Буассон. Это так. Впрочем, кто его знает. Мне его жаль. Он человек одаренный. Его стихи таковы, что от них сжимается сердце… К сожалению, я не могу тебе их прочесть. Они полны грубостей и неприличий.
Жена. Как могут быть хорошие стихи грубы и неприличны?
Буассон. Ты не понимаешь, дорогая: он просто человек крайностей. Он увлекается мыслью или чувством и теряет самообладанье. А самое главное в жизни – это чувство меры, самообладанье. Но у него есть прелестные вещи. Ах, сколько раз я плакал над его стихами.
Жена. Мне кажется, ты преувеличиваешь его достоинство. Ты скромен, это в тебе привлекает.
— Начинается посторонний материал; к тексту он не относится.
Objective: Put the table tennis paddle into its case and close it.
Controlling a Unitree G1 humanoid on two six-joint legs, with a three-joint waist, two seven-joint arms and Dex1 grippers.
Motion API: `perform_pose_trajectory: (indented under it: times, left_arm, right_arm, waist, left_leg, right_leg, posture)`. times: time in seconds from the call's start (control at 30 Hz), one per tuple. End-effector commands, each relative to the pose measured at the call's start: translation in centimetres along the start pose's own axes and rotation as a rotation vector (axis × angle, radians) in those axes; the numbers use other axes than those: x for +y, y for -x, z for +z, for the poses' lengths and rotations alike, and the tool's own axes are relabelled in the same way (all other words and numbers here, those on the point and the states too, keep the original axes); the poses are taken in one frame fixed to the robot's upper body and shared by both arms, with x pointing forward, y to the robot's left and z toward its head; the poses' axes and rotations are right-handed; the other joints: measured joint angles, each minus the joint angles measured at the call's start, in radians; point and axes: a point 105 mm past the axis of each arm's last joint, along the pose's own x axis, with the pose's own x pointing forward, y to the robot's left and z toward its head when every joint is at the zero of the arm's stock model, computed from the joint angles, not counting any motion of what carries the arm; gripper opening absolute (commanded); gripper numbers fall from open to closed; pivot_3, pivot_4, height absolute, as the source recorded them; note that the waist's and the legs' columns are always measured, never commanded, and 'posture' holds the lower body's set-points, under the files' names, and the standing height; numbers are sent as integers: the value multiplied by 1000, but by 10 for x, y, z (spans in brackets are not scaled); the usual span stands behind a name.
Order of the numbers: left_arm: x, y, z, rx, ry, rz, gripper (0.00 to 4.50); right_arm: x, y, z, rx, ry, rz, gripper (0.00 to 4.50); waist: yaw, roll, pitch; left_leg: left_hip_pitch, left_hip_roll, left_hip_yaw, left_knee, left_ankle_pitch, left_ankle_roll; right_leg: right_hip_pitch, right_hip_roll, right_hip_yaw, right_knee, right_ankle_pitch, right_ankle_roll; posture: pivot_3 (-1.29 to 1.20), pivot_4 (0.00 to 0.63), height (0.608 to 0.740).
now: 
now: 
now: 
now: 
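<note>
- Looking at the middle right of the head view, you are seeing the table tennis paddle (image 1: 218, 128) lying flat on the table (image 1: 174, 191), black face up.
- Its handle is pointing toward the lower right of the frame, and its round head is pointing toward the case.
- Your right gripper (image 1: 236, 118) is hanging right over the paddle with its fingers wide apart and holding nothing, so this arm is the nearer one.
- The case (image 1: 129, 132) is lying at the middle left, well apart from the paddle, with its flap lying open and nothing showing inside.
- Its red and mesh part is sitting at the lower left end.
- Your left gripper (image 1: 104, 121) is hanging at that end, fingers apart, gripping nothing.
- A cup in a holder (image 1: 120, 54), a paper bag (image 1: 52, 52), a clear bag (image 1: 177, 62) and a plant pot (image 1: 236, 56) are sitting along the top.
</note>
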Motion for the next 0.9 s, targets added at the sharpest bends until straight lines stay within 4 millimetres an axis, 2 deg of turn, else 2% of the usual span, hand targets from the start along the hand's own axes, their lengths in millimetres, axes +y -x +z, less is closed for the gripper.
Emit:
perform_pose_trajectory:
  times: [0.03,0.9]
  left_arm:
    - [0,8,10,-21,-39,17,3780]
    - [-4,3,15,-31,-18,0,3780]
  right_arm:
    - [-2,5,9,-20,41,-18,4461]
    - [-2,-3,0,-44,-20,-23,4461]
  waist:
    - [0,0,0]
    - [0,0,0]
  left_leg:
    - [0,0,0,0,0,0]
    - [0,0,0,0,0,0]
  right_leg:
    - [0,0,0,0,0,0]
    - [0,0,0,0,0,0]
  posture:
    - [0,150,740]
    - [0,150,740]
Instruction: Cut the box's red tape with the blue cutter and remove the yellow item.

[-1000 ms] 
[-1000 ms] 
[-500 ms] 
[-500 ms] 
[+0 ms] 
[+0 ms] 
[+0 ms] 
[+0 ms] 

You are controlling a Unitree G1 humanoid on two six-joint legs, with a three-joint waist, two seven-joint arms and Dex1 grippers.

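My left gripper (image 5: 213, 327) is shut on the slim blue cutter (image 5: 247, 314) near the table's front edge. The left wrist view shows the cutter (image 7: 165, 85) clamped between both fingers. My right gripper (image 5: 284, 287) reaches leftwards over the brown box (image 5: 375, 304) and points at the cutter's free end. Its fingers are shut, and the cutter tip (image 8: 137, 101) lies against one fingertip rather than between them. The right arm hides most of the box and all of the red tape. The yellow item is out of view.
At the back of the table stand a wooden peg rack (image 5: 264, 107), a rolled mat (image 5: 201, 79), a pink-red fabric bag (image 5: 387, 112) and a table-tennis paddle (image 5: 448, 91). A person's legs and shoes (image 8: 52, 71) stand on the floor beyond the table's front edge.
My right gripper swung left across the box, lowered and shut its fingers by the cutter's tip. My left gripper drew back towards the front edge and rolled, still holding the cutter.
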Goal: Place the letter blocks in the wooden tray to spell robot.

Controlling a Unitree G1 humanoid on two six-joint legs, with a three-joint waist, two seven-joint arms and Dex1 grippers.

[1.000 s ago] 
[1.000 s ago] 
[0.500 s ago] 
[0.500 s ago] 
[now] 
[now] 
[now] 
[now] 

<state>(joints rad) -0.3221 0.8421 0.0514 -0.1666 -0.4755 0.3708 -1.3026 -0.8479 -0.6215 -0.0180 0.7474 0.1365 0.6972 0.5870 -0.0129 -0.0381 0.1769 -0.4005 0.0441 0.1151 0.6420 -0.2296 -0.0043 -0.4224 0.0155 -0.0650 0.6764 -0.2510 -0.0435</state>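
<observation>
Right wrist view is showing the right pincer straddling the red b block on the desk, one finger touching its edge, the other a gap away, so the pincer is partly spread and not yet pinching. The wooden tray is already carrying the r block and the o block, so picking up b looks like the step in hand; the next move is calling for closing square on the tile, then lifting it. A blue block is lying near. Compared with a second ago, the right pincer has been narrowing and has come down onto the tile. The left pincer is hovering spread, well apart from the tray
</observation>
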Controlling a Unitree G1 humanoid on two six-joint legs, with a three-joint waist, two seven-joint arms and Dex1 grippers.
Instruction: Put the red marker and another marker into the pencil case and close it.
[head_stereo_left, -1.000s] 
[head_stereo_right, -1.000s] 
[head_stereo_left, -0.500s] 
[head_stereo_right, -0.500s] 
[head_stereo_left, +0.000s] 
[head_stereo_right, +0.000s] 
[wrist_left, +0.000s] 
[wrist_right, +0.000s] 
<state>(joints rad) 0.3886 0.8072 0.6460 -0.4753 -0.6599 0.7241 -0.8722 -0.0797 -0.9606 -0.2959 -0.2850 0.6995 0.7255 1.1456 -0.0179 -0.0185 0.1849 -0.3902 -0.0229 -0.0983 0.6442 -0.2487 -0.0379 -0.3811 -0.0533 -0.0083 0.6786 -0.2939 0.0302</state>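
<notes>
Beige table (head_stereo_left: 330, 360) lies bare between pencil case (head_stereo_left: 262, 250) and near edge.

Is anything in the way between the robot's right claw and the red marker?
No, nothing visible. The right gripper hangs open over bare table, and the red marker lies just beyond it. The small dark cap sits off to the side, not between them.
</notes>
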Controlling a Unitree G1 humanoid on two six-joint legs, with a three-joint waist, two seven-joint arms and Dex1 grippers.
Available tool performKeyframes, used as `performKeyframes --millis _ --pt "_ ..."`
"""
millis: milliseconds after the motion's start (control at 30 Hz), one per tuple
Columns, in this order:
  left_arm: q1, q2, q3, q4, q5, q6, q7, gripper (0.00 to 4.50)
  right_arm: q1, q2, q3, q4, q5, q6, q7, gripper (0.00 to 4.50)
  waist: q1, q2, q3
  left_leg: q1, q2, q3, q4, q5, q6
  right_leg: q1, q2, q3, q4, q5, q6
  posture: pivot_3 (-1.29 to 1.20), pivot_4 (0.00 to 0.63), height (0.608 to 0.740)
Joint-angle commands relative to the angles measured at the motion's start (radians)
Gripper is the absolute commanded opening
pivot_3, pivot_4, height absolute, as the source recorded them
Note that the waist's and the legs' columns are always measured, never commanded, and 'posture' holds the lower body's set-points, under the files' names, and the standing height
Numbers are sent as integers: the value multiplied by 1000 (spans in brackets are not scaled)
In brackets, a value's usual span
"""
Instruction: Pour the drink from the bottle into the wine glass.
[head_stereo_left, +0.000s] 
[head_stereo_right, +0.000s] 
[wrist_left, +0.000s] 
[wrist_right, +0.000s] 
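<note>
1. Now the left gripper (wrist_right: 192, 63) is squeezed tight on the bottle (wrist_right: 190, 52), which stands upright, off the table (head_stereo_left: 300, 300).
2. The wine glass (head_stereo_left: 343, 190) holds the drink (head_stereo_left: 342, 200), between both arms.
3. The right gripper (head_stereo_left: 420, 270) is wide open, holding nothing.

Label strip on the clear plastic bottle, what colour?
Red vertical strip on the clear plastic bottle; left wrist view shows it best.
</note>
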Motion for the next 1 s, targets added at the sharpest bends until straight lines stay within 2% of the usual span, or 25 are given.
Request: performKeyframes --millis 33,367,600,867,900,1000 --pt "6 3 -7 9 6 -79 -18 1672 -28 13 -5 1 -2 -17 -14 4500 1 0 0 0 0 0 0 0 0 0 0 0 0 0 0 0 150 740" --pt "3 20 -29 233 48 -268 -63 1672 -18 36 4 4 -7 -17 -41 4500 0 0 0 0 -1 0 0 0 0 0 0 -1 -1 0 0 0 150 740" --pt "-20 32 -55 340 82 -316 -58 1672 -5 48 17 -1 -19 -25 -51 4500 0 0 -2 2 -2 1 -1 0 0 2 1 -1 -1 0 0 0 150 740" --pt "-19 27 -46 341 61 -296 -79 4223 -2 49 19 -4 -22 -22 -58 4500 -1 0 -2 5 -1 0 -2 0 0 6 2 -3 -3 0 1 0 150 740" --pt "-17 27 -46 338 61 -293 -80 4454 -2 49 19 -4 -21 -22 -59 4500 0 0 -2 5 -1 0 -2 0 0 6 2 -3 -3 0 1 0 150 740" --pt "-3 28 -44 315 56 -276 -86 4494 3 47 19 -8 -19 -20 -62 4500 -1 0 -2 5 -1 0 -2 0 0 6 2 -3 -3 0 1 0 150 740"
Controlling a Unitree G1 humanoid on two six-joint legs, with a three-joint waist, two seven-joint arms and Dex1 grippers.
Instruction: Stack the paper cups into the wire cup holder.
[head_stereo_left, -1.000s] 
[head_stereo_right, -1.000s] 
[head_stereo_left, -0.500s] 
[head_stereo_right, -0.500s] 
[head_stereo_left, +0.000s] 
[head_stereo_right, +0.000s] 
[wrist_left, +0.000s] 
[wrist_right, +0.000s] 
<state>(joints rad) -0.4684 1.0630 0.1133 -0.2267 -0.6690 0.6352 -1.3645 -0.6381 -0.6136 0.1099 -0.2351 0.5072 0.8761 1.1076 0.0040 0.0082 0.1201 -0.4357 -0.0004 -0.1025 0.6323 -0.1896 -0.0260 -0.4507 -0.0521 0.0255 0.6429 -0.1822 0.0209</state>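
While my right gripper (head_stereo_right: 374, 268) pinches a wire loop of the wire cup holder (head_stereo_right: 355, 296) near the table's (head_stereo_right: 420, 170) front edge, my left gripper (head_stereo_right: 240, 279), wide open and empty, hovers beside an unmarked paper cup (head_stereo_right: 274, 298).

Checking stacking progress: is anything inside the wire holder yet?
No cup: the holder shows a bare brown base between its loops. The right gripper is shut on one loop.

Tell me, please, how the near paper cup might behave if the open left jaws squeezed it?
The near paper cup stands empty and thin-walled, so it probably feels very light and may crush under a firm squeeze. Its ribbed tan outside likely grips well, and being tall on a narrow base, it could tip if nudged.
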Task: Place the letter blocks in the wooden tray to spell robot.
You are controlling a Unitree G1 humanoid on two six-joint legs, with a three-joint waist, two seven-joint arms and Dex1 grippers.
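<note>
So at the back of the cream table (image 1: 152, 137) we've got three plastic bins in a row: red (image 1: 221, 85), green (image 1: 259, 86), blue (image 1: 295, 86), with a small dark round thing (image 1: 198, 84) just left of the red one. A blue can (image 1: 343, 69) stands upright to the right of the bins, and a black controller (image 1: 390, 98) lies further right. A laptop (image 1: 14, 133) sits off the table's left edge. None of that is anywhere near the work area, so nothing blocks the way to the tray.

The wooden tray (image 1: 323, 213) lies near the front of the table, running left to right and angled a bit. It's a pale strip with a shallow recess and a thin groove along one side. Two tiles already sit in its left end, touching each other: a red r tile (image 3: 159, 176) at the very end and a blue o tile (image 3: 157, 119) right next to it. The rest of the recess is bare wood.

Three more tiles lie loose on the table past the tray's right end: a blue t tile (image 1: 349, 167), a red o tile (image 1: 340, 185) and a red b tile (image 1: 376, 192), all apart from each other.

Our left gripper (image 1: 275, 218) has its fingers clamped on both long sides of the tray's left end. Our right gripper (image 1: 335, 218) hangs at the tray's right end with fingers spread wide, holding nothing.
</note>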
Но нужно же знать себе цену.
Буассон. Дорогая, мне пришлось пройти путь тяжелых лишений и страданий, и жизнь научила меня скромности.
Жена. Бедный ты мой!
Буассон. Да, я работал, не разгибаясь. Я гнул спину в канцелярии суда, а он предпочитал отмахиваться от всего. И вот теперь, достигнув положения и оглядываясь назад, я вижу, что прав был я, а не Франсуа.
Жена. Милый.
Буассон. Он хотел легких успехов, он не хотел трудиться. Я помню, когда я его предостерегал от знакомства со щеголями, он мне сказал, что не хочет давить, прости меня, клопов в городской ратуше. И вот теперь кто он и кто я? Он пропал без следа и известности, а я скоро стану председателем парижского суда. У меня прелестная жена, я полон сил и собираюсь еще много лет послужить моему королю и тебе.